Hacker News new | ask | show | jobs
by sokoloff 1238 days ago
There are special subsidies for rooftop solar here in the US (Solar Investment Tax Credit). Are there not subsidies for solar where you live?

https://www.seia.org/initiatives/solar-investment-tax-credit...

> The solar Investment Tax Credit (ITC) is one of the most important federal policy mechanisms to support the growth of solar energy in the United States. Since the ITC was enacted in 2006, the U.S. solar industry has grown by more than 200x - creating hundreds of thousands of jobs and investing billions of dollars in the U.S. economy in the process.

3 comments

The same link says:

The Section 48 commercial credit can be applied to both customer-sited commercial solar systems and large-scale utility solar farms.
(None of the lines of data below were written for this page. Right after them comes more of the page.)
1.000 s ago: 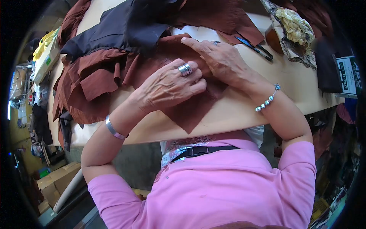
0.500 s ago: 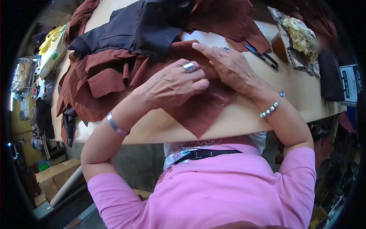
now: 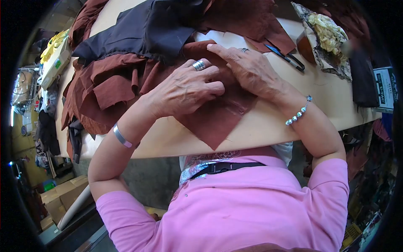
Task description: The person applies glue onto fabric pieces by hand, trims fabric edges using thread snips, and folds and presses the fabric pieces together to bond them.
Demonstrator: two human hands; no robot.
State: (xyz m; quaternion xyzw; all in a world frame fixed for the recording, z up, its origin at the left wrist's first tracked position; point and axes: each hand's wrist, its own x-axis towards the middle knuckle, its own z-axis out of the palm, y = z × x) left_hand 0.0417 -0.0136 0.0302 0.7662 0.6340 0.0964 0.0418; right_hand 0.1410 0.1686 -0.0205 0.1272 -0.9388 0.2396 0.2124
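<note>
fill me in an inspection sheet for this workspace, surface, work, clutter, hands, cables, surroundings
Surface: pale table, partly covered by cloth.
Job's things: brown cloth piece, one corner pointing toward the person, under both hands.
Clutter: black cloth and brown cloth heap at left; blue-and-black tool and pale crumpled bundle at right.
Hands: left hand bent over the brown cloth piece; right hand lying on it. The grip is hidden on both.
Cables: nothing seen near the hands; far left too blurred to tell.
Surroundings: cardboard box and pale tube below the table at left.
</note>
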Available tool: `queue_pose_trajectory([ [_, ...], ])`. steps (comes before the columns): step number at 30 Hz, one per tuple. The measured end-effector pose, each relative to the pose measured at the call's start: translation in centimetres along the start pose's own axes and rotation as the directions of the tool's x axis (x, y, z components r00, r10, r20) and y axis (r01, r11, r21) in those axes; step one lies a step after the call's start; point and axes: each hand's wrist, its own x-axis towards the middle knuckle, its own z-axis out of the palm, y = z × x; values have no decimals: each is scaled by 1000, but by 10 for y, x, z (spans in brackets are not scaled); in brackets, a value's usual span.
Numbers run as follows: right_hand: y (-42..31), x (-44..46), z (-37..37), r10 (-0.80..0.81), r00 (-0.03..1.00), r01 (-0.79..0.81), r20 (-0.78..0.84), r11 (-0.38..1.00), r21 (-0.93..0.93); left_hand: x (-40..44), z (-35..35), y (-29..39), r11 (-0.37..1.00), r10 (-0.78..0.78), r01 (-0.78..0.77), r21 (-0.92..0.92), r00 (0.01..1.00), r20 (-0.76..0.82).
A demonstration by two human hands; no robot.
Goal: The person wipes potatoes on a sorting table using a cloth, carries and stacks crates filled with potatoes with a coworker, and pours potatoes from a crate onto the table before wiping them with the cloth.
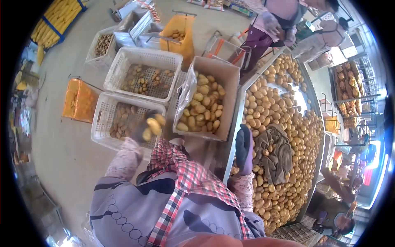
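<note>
My left hand [142, 125], in a dark glove and blurred by motion, is over the near white plastic crate [100, 136]. Several yellow potatoes [153, 126] are in its grasp, just above the crate's right side. Inside that crate lie brownish potatoes [120, 119]. My right hand [244, 150], gloved in purple and black, rests at the left edge of the sorting table [234, 142]. Its fingers are stretched out together, and I see nothing in them. Beside it, a brown cloth [275, 158] lies on the heap of potatoes [302, 152].
A cardboard box [231, 90] of potatoes stands ahead, between the crates and the table. Another white crate [111, 78] holds a few potatoes. Orange mesh bags on frames [76, 101] stand around. A co-worker [267, 24] stands at the table's far end, another person [335, 216] at right.
</note>
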Motion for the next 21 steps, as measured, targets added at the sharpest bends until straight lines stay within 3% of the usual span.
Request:
queue_pose_trajectory([
  [1,-9,3,-1,59,998,-58,-23,997,42,-7,-40,-10,959,0,47,278,986,-170],
  [2,-18,7,-1,116,992,-112,-47,990,85,-17,-82,-23,782,65,133,609,954,-291],
  [3,-16,10,-1,122,989,-110,-84,985,134,-29,-120,-34,539,166,201,818,927,-337],
  [4,-13,11,-5,105,989,-99,-106,993,62,-38,-148,-40,427,251,243,871,894,-372],
  [5,-9,15,-11,83,988,-85,-131,996,-13,-37,-122,1,649,211,338,681,781,-588],
  [6,-6,18,-17,61,985,-75,-160,994,-82,-33,-118,9,944,99,146,295,729,-677],
  [7,-2,20,-26,125,975,-141,-185,987,-75,-23,-101,32,976,-1,149,157,729,-685],
  [8,3,19,-35,82,970,-115,-229,984,-133,-12,-83,49,989,-100,150,15,725,-682],
  [9,8,18,-44,35,962,-88,-270,978,-188,-4,-70,45,982,-8,123,144,788,-615],
  [10,10,14,-53,-14,951,-65,-309,968,-244,9,-61,38,980,-37,138,143,834,-550],
  [12,16,3,-73,-49,938,-94,-344,916,-389,41,-36,21,965,-262,242,-101,886,-383],
  [14,44,-16,-95,-95,904,-143,-417,852,-504,70,16,26,815,-463,347,-465,872,-161],
  [16,30,-39,-99,-12,865,-256,-501,848,-463,81,52,16,914,-292,290,-285,956,37],
  [17,22,-49,-102,43,853,-288,-520,870,-401,87,71,21,716,-405,462,-523,885,228],
  [18,19,-60,-104,101,839,-318,-534,888,-332,91,86,26,427,-452,614,-663,780,431],
  [19,30,-71,-112,84,856,-321,-511,860,-397,97,93,5,174,-308,707,-686,701,644],
  [21,54,-92,-117,37,820,-330,-571,845,-420,102,120,1,-10,-216,767,-641,625,750],
])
The rate is effectively at 30% until Treasury issues guidance on new wage and apprenticeship standards. Two months later, the rate will be at 6%, with an additional 24% (for a total of 30%) available for meeting these new labor standards.

So utility-scale solar farms can get the same 30% credit as rooftop solar. They're both tax-advantaged compared to (e.g.) building a new gas plant, but the rooftop credit isn't any higher, at least not on the federal level. Self-consumption from rooftop solar may avoid other taxes, like sales tax, but in many states there is no sales tax on residential electricity to begin with.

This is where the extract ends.